**BRIEF**
Copy out the entries below exactly as they stand, but only from the line containing "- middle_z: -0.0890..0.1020" through the line containing "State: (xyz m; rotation".
- - - - -
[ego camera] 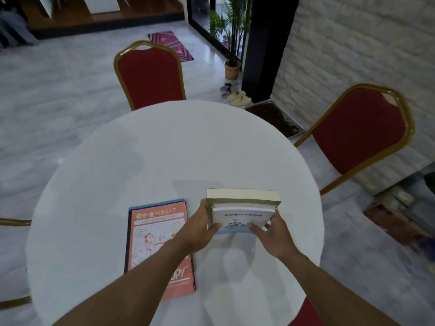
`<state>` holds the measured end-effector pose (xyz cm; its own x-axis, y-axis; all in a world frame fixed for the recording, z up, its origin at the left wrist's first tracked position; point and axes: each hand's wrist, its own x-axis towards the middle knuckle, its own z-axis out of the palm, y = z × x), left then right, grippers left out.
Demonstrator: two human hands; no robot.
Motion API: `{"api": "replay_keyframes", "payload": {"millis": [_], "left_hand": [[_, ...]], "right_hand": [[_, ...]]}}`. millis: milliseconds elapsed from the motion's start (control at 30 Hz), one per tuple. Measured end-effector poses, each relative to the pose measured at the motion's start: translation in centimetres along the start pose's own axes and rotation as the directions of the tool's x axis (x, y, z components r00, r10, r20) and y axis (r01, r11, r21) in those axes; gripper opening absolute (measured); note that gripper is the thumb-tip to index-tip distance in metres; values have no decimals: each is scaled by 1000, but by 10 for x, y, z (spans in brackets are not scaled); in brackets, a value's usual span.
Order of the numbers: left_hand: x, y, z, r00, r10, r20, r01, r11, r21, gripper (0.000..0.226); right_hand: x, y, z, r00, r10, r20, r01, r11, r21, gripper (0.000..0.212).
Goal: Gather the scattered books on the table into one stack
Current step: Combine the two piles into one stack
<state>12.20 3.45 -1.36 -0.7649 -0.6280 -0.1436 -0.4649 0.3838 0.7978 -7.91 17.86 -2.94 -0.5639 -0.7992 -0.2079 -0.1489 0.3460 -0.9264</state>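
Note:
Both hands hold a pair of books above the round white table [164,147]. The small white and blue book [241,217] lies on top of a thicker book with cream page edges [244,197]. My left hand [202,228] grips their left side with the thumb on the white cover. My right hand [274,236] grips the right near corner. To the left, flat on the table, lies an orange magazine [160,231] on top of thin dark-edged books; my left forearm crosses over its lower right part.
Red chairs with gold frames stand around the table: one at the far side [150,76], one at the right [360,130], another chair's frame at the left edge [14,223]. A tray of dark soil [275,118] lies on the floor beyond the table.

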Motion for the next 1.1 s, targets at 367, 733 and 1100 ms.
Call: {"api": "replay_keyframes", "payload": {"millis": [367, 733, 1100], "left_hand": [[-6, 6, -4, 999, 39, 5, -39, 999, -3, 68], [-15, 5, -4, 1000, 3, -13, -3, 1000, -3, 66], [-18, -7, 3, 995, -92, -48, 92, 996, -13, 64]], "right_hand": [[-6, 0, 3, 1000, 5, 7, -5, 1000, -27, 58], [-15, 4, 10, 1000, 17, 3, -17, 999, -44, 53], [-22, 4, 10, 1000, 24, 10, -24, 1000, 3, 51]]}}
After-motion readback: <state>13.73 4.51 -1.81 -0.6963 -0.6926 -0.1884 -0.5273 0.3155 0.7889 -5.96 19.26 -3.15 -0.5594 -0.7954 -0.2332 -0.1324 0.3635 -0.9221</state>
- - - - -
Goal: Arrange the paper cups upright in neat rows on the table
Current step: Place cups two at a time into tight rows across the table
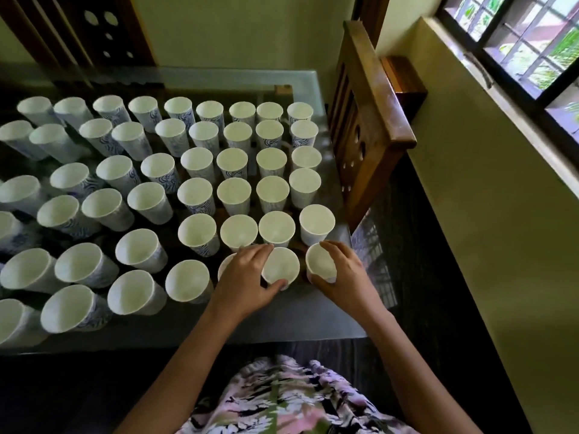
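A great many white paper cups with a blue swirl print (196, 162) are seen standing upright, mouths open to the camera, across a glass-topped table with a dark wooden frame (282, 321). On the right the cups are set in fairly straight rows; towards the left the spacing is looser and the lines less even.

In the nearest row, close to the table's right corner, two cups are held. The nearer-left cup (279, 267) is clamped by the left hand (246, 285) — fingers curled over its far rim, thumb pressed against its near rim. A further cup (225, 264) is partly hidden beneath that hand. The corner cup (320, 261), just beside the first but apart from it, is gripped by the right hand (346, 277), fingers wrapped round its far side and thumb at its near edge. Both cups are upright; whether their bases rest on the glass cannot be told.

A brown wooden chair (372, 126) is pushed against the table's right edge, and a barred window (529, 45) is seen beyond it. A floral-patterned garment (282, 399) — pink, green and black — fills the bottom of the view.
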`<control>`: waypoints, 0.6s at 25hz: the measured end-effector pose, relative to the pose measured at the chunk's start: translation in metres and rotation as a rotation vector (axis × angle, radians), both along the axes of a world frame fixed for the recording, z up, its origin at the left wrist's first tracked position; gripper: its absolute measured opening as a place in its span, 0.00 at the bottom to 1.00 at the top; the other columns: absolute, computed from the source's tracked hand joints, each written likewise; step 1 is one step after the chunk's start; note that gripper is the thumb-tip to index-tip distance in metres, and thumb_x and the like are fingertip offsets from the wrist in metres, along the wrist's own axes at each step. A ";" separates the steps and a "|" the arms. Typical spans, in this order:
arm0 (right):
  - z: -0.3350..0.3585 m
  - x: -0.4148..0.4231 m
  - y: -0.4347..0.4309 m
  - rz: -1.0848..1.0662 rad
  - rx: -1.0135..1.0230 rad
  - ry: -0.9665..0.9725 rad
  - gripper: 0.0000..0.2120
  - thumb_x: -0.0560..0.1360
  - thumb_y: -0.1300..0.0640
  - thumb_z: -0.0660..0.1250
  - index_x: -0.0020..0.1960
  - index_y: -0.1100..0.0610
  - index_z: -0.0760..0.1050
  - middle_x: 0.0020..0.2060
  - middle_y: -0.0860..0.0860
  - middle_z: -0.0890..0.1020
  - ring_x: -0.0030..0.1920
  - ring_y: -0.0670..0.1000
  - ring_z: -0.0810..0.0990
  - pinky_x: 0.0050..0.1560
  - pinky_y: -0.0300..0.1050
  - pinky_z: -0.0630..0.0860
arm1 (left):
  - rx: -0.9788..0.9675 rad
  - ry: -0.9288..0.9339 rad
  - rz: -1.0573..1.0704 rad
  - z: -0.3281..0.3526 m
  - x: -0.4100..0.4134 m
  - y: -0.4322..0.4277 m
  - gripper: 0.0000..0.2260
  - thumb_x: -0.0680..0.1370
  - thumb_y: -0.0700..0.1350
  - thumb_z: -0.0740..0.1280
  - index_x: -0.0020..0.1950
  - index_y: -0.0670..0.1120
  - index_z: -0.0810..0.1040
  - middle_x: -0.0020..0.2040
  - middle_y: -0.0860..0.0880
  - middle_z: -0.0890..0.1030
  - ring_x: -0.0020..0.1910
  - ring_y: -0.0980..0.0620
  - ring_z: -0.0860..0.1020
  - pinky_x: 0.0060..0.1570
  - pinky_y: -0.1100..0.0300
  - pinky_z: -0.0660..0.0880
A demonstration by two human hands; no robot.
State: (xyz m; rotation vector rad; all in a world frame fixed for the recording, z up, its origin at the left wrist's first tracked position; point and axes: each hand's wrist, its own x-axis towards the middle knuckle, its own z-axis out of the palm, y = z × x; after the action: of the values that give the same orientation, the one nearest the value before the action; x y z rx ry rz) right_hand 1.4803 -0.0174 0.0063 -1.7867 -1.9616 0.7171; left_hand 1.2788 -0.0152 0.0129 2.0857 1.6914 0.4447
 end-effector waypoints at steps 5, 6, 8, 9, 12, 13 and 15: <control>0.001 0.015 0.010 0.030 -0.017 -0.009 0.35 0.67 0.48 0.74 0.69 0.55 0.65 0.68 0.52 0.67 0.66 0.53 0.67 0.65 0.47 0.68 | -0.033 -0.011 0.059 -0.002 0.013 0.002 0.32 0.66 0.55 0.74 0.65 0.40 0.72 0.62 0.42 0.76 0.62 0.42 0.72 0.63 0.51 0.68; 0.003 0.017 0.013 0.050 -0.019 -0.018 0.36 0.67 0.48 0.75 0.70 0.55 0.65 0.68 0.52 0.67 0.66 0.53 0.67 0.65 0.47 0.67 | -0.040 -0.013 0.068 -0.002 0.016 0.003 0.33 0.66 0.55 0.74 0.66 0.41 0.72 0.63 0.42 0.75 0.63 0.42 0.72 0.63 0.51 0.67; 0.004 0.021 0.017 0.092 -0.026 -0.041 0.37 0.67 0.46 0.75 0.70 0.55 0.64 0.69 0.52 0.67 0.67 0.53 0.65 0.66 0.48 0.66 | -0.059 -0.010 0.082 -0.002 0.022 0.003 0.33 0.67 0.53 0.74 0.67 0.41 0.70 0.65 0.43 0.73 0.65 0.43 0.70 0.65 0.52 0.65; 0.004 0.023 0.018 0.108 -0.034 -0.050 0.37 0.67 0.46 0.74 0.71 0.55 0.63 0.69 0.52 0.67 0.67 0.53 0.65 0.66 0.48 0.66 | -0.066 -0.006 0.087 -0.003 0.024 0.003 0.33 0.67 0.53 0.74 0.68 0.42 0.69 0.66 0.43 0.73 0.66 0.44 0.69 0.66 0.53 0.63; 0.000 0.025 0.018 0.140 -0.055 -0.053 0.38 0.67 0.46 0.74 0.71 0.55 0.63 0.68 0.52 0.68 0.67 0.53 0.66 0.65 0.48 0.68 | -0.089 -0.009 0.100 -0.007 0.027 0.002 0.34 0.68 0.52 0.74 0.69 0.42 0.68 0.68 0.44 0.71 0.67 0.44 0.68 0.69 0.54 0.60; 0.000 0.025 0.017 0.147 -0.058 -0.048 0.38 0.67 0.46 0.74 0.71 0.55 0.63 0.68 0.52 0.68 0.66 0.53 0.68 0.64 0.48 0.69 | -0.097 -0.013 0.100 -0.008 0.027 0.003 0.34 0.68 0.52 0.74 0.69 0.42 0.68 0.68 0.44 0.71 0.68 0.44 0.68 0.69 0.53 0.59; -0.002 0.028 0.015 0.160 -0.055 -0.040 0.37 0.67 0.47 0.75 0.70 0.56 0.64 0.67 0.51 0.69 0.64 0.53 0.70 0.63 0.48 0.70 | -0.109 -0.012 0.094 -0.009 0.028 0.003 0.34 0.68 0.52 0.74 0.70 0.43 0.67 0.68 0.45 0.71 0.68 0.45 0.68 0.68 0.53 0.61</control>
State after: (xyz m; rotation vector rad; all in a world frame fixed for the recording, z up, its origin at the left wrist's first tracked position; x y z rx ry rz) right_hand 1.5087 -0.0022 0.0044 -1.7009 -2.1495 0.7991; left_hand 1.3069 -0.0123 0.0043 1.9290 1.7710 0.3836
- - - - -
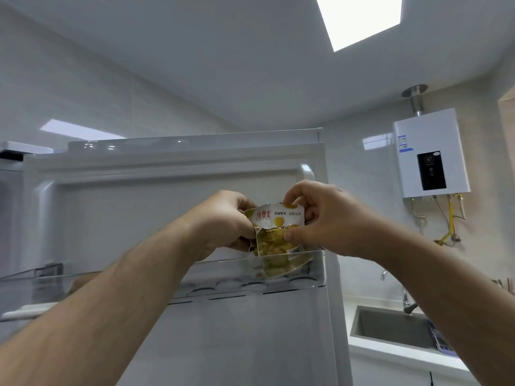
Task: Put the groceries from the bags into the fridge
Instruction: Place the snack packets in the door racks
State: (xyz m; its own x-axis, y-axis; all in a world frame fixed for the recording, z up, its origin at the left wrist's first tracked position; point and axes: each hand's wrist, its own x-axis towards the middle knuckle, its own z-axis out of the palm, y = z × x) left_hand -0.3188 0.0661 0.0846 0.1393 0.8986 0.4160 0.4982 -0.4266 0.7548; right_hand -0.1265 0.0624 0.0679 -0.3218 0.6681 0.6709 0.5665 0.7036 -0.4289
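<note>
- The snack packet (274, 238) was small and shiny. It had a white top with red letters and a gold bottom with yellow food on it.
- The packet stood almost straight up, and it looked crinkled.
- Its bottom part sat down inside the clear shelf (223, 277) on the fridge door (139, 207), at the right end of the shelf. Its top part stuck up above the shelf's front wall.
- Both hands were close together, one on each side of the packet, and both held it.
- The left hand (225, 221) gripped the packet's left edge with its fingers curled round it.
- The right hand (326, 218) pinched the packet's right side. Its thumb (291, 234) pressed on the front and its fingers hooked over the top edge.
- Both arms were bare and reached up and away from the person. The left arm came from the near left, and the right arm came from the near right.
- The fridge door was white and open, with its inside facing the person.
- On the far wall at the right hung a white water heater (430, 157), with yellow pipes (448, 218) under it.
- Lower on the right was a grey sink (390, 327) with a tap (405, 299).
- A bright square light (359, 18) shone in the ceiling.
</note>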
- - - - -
**SOLUTION**
  - middle_z: -0.0890..0.1020
  - ring_x: -0.0030..0.1920
  - ring_y: -0.0670..0.1000
  - ring_z: -0.0810..0.0990
  - pinky_x: 0.0050..0.1560
  - pinky_y: -0.0300..0.1050
  - pinky_z: -0.0630..0.0860
arm1 (left):
  - rx: -0.9788..0.9675 rad
  - ry: -0.9288..0.9339 rad
  - rz: -1.0573..1.0704 rad
  - z: -0.3281..0.3526 m
  - x: -0.4100..0.4134 m
  - y: -0.4322..0.4277 m
  - gripper: 0.0000..0.2260
  - thumb_x: -0.0680..0.1370
  - thumb_y: -0.0700..0.1350
  - thumb_z: -0.0740..0.1280
  - index_x: -0.0020..0.1950
  - index_y: -0.0670..0.1120
  - index_z: -0.0810..0.1040
  - middle_x: -0.0020..0.2040
  - middle_y: -0.0860..0.0880
  - middle_z: -0.0890..0.1030
  - ring_x: -0.0020..0.1910
  - ring_y: -0.0980..0.0620
  - ring_z: -0.0860..0.1020
  - pinky_x: 0.0060..0.1570
  - pinky_y: -0.1100..0.0300
  - pinky_z: -0.0660..0.0880
A demonstration by two human hands; no robot.
State: (xyz m; rotation vector rad; all in a world frame fixed for the recording, z up, its origin at the left wrist's first tracked position; point and axes: each hand's wrist, its own x-axis towards the middle knuckle, its own z-axis out of the palm, y = z × x; after the action: of the values that give the same orientation, the one nearest the value before the action; x y z rx ry rz) right_hand 1.4803 -0.0174 0.0063 -1.7867 -1.9616 0.7171; left_hand 1.2788 -0.0152 0.0129 2.0857 1.6914 0.4447

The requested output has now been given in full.